Stored data entries
# # # #

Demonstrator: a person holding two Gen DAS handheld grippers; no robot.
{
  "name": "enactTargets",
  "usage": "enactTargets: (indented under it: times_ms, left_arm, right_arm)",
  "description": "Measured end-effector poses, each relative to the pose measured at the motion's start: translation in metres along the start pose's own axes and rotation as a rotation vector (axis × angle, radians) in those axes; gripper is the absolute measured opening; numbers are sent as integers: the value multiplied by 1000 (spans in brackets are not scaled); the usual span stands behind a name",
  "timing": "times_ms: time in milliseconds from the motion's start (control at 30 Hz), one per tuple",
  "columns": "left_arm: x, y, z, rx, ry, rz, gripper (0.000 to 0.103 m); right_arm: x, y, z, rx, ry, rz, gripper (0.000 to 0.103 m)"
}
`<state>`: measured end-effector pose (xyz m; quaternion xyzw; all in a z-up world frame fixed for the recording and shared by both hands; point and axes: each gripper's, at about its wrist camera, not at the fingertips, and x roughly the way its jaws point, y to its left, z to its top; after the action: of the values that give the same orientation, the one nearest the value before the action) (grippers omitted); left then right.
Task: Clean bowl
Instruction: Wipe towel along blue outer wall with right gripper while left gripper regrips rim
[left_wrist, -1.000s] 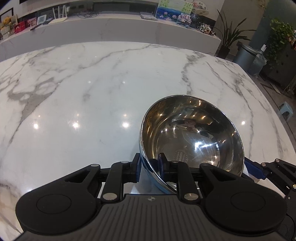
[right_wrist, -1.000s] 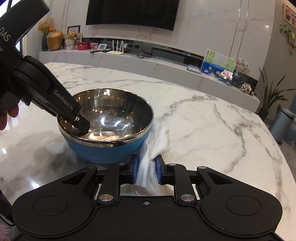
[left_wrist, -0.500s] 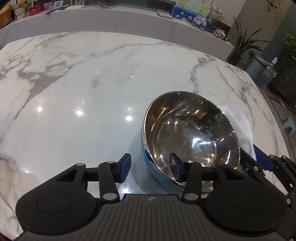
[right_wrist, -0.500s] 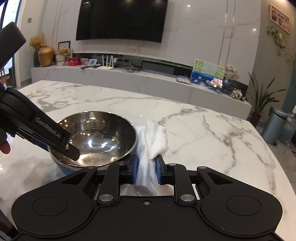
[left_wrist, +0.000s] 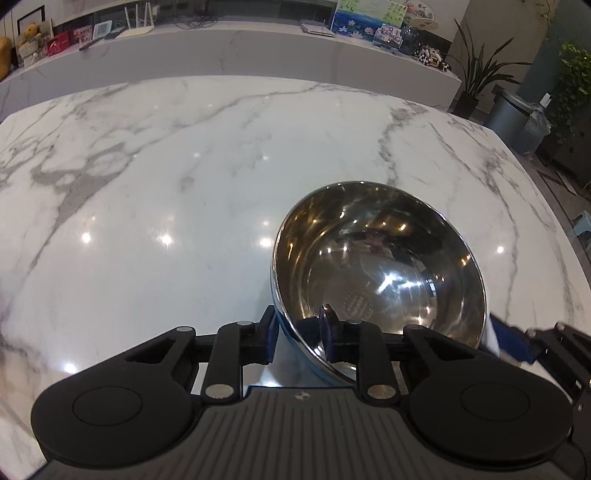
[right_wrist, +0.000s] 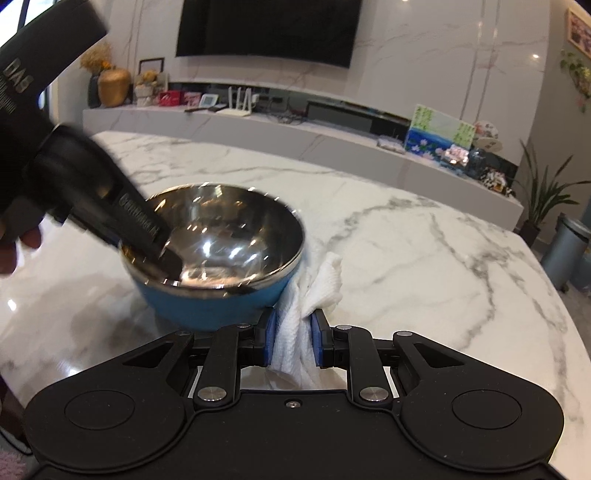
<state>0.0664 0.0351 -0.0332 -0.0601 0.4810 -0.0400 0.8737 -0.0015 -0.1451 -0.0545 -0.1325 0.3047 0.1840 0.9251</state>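
A steel bowl (left_wrist: 380, 266) with a blue outside sits on the marble table, also in the right wrist view (right_wrist: 218, 240). My left gripper (left_wrist: 299, 334) is shut on the bowl's near rim, one finger inside and one outside; it shows from the side in the right wrist view (right_wrist: 162, 254). My right gripper (right_wrist: 291, 339) is shut on a white cloth (right_wrist: 299, 332), which presses against the bowl's blue outer wall on its right side. The right gripper's blue pads show at the lower right of the left wrist view (left_wrist: 511, 341).
The white marble table (left_wrist: 184, 184) stretches ahead and left of the bowl. Its far edge faces a long shelf (right_wrist: 295, 125) with ornaments. A grey bin (right_wrist: 565, 251) and plants stand on the floor at the right.
My left gripper opened half a second ago and has closed again on the bowl's rim. The bowl is tilted and moving. The cloth has gone from beside the rim down against the blue outer wall.
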Motion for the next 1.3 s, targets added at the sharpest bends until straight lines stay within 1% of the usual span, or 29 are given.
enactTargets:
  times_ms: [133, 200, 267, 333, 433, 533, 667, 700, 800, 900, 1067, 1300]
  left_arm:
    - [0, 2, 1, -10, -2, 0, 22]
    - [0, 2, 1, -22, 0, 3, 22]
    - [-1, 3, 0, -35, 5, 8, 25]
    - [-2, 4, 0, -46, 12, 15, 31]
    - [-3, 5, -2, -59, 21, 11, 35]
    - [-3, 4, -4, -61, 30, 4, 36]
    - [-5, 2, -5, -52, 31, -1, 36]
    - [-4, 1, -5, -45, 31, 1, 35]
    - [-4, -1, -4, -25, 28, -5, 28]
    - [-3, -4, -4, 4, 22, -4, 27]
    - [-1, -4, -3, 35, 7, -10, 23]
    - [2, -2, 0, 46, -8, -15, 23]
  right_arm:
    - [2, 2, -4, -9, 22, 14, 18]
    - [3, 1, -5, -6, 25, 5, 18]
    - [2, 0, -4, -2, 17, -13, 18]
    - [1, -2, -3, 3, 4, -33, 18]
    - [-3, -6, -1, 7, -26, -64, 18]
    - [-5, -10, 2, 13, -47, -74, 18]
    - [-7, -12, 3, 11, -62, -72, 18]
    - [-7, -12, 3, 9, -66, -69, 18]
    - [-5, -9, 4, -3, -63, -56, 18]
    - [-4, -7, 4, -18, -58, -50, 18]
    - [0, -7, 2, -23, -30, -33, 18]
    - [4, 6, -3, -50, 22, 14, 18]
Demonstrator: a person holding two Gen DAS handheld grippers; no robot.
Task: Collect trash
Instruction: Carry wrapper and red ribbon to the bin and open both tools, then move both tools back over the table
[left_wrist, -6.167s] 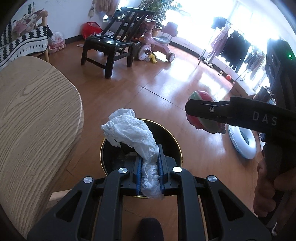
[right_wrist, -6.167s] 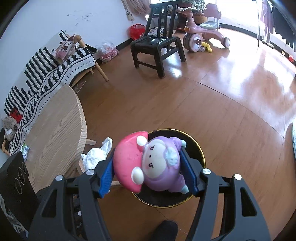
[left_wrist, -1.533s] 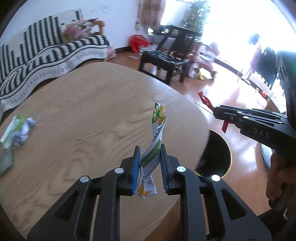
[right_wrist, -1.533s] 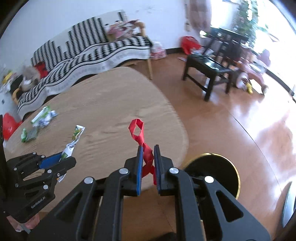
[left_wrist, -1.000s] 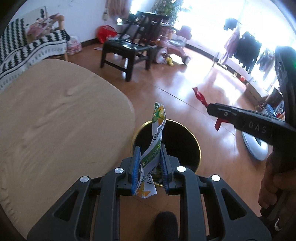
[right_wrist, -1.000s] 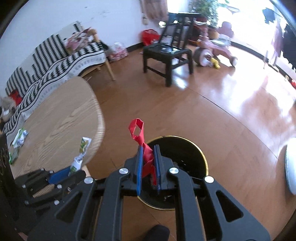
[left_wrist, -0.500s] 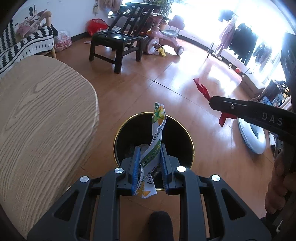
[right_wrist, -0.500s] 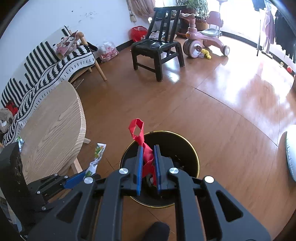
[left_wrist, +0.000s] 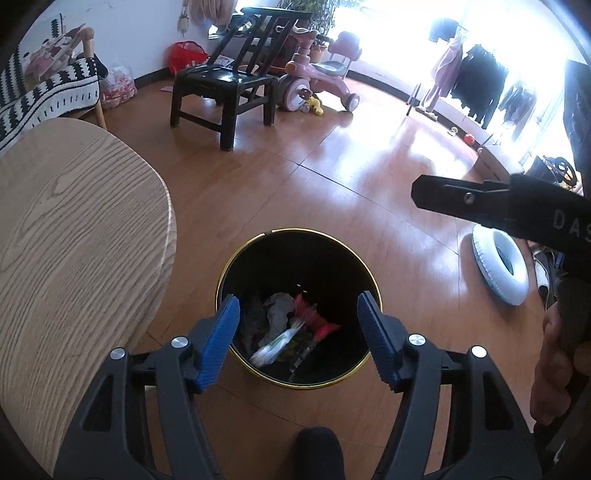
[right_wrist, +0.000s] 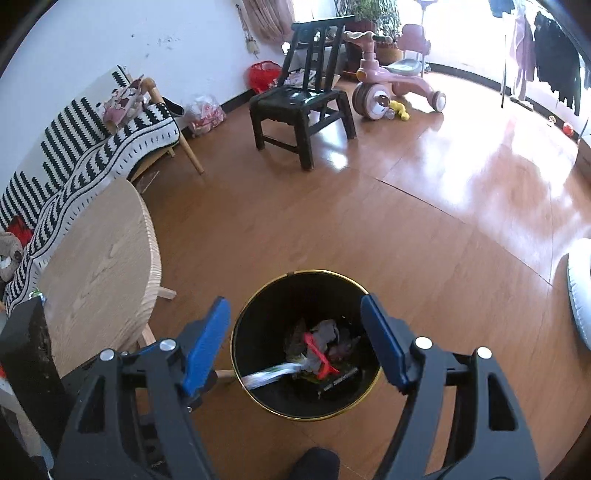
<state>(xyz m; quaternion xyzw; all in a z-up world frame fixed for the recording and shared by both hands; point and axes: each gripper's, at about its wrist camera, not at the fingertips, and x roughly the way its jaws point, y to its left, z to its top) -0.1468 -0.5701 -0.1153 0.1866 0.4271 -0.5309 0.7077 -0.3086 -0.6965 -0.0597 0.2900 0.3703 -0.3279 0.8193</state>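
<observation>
Presently logged: round black waste bin with gold rim (left_wrist: 297, 232) (right_wrist: 306, 272), on the wooden floor beside my pale oak round table (left_wrist: 74, 236) (right_wrist: 99, 266). Contents: white-green snack wrapper (left_wrist: 275, 345) (right_wrist: 267, 376), red ribbon strip (left_wrist: 314, 319) (right_wrist: 319, 354), crumpled grey paper (left_wrist: 279, 308) (right_wrist: 327, 330). My left gripper (left_wrist: 297, 332) hangs over the bin, blue pads spread wide, nothing held. My right gripper (right_wrist: 295, 343) likewise, jaws apart and bare. Beyond: black wooden chair (left_wrist: 225, 92) (right_wrist: 303, 107), pink ride-on toy (left_wrist: 317, 85) (right_wrist: 395, 88).

A black wooden chair (right_wrist: 303, 103) stands on the wooden floor (right_wrist: 424, 240) beside a pink tricycle (right_wrist: 391, 86), with a striped sofa (right_wrist: 92, 147) behind the round counter (right_wrist: 99, 273)
</observation>
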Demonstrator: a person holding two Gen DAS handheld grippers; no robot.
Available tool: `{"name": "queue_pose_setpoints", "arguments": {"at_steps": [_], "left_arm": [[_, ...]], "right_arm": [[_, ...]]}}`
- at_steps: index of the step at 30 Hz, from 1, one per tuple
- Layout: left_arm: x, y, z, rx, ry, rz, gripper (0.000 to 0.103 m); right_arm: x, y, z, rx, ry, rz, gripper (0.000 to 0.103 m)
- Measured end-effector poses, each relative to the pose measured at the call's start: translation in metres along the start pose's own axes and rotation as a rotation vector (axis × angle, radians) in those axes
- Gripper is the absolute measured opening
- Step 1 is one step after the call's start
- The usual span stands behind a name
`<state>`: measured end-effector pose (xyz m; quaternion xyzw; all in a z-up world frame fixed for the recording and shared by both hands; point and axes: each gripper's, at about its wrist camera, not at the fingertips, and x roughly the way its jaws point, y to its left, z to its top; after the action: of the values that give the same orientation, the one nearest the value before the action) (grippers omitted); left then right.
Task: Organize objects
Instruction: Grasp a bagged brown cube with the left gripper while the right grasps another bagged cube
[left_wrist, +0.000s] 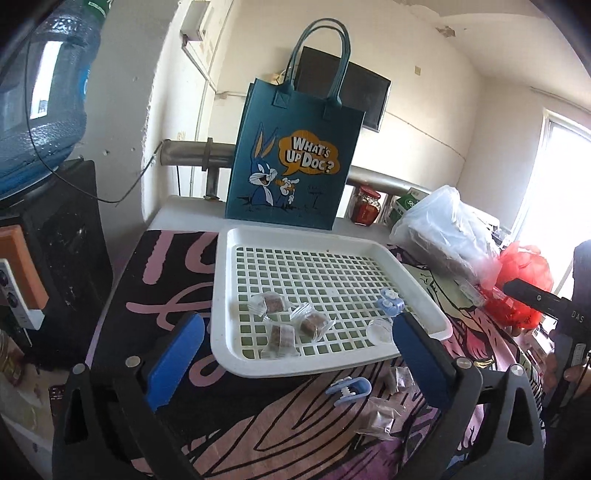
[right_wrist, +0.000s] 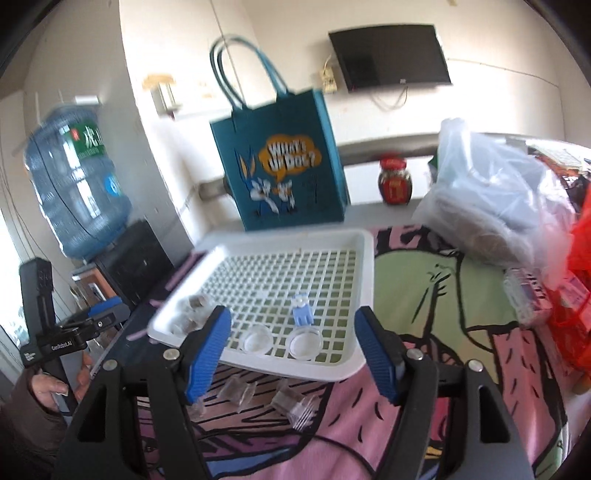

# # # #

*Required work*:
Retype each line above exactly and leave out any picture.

*Expected answer*:
Demonstrator: a person holding two Gen DAS handheld grippers; no robot.
{
  "name": "enactTargets",
  "usage": "enactTargets: (indented under it: times_ms, left_arm, right_arm)",
  "description": "Measured end-effector poses, each relative to the pose measured at the motion's start: translation in metres along the start pose's own axes and rotation as a rotation vector (axis × angle, radians) in those axes; gripper is the absolute measured opening; numbers are sent as integers: the value multiplied by 1000 (spans in brackets are not scaled); the usual span stands behind a name",
  "timing": "times_ms: time in milliseconds from the motion's start (control at 30 Hz), one per tuple",
  "columns": "left_arm: x, y, z, rx, ry, rz, gripper (0.000 to 0.103 m); right_arm: x, y, z, rx, ry, rz, gripper (0.000 to 0.103 m)"
}
`<state>`: measured end-effector pose (xyz m; quaternion xyzw; all in a z-up world frame fixed for the recording and shared by both hands; point and axes: each gripper's, at about its wrist camera, not at the fingertips, and x roughly the way its jaws point, y to its left, z to its top; after the action: of the values that give the same orientation, the one nearest the value before the action) (grippers omitted); left then right.
Task: Clean bowl
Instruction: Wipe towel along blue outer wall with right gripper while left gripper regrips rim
[left_wrist, -1.000s] 
[right_wrist, -1.000s] 
[left_wrist, -0.500s] 
[right_wrist, -0.500s] 
[left_wrist, +0.000s] 
[right_wrist, +0.000s] 
<state>0.0664 0.0351 -0.0332 -0.0601 0.4810 -0.0400 0.8737 -0.0015 -0.1451 -0.0545 -0.1325 0.3047 0.1840 0.9251</state>
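A steel bowl (left_wrist: 380, 266) with a blue outside sits on the marble table, also in the right wrist view (right_wrist: 218, 240). My left gripper (left_wrist: 299, 334) is shut on the bowl's near rim, one finger inside and one outside; it shows from the side in the right wrist view (right_wrist: 162, 254). My right gripper (right_wrist: 291, 339) is shut on a white cloth (right_wrist: 299, 332), which presses against the bowl's blue outer wall on its right side. The right gripper's blue pads show at the lower right of the left wrist view (left_wrist: 511, 341).
The white marble table (left_wrist: 184, 184) stretches ahead and left of the bowl. Its far edge faces a long shelf (right_wrist: 295, 125) with ornaments. A grey bin (right_wrist: 565, 251) and plants stand on the floor at the right.
My left gripper opened half a second ago and has closed again on the bowl's rim. The bowl is tilted and moving. The cloth has gone from beside the rim down against the blue outer wall.
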Motion for the next 1.3 s, targets added at the sharpest bends until straight lines stay within 1% of the usual span, or 29 are given.
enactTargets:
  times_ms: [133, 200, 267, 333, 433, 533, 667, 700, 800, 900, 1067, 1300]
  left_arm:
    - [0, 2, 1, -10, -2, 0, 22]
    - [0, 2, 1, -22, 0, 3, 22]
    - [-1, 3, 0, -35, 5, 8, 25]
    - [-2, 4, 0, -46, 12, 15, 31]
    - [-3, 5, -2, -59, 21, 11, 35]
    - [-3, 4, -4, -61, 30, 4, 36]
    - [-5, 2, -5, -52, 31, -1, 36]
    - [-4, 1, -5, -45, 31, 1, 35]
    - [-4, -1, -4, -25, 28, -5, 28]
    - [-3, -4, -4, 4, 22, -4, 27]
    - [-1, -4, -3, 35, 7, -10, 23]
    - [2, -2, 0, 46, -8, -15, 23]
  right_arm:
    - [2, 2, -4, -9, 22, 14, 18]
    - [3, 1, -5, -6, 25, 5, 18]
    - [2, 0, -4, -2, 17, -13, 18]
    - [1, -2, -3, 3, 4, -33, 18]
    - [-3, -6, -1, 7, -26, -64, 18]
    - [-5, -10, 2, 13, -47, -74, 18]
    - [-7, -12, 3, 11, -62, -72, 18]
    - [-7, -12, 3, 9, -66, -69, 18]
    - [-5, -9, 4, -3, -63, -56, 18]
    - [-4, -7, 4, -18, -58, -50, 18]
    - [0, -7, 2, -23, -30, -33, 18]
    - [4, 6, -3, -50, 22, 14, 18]
Demonstrator: a person holding two Gen DAS handheld grippers; no robot.
Task: Collect trash
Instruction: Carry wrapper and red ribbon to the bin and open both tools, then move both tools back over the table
[left_wrist, -6.167s] 
[right_wrist, -6.167s] 
[left_wrist, -1.533s] 
[right_wrist, -1.533s] 
[left_wrist, -1.000s] 
[right_wrist, -1.000s] 
[left_wrist, -0.500s] 
[right_wrist, -0.500s] 
[left_wrist, +0.000s] 
[right_wrist, +0.000s] 
<state>(xyz m; quaternion xyzw; all in a z-up world frame fixed for the recording and shared by both hands; point and axes: each gripper's, at about its wrist camera, not at the fingertips, and x roughly the way its jaws point, y to its left, z to its top) -0.1468 -0.5701 -0.1153 0.1866 0.4271 -0.5309 0.7077 -0.3086 -0.6965 -0.0597 0.2900 0.3703 -0.3279 0.8193</state>
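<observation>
Presently logged: round black waste bin with gold rim (left_wrist: 297, 232) (right_wrist: 306, 272), on the wooden floor beside my pale oak round table (left_wrist: 74, 236) (right_wrist: 99, 266). Contents: white-green snack wrapper (left_wrist: 275, 345) (right_wrist: 267, 376), red ribbon strip (left_wrist: 314, 319) (right_wrist: 319, 354), crumpled grey paper (left_wrist: 279, 308) (right_wrist: 327, 330). My left gripper (left_wrist: 297, 332) hangs over the bin, blue pads spread wide, nothing held. My right gripper (right_wrist: 295, 343) likewise, jaws apart and bare. Beyond: black wooden chair (left_wrist: 225, 92) (right_wrist: 303, 107), pink ride-on toy (left_wrist: 317, 85) (right_wrist: 395, 88).

A black wooden chair (right_wrist: 303, 103) stands on the wooden floor (right_wrist: 424, 240) beside a pink tricycle (right_wrist: 391, 86), with a striped sofa (right_wrist: 92, 147) behind the round counter (right_wrist: 99, 273)
</observation>
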Demonstrator: a person holding two Gen DAS handheld grippers; no robot.
Available tool: `{"name": "queue_pose_setpoints", "arguments": {"at_steps": [_], "left_arm": [[_, ...]], "right_arm": [[_, ...]]}}`
- at_steps: index of the step at 30 Hz, from 1, one per tuple
- Layout: left_arm: x, y, z, rx, ry, rz, gripper (0.000 to 0.103 m); right_arm: x, y, z, rx, ry, rz, gripper (0.000 to 0.103 m)
- Measured end-effector poses, each relative to the pose measured at the call's start: translation in metres along the start pose's own axes and rotation as a rotation vector (axis × angle, radians) in those axes
- Gripper is the absolute measured opening
- Step 1 is one step after the call's start
- The usual span stands behind a name
`<state>`: measured end-effector pose (xyz m; quaternion xyzw; all in a z-up world frame fixed for the recording and shared by both hands; point and axes: each gripper's, at about its wrist camera, not at the fingertips, and x roughly the way its jaws point, y to its left, z to its top; after the action: of the values that give the same orientation, the one nearest the value before the action) (grippers omitted); left then right.
Task: Organize objects
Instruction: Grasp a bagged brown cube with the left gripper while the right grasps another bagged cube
[left_wrist, +0.000s] 
[right_wrist, +0.000s] 

Nothing else belongs in the answer.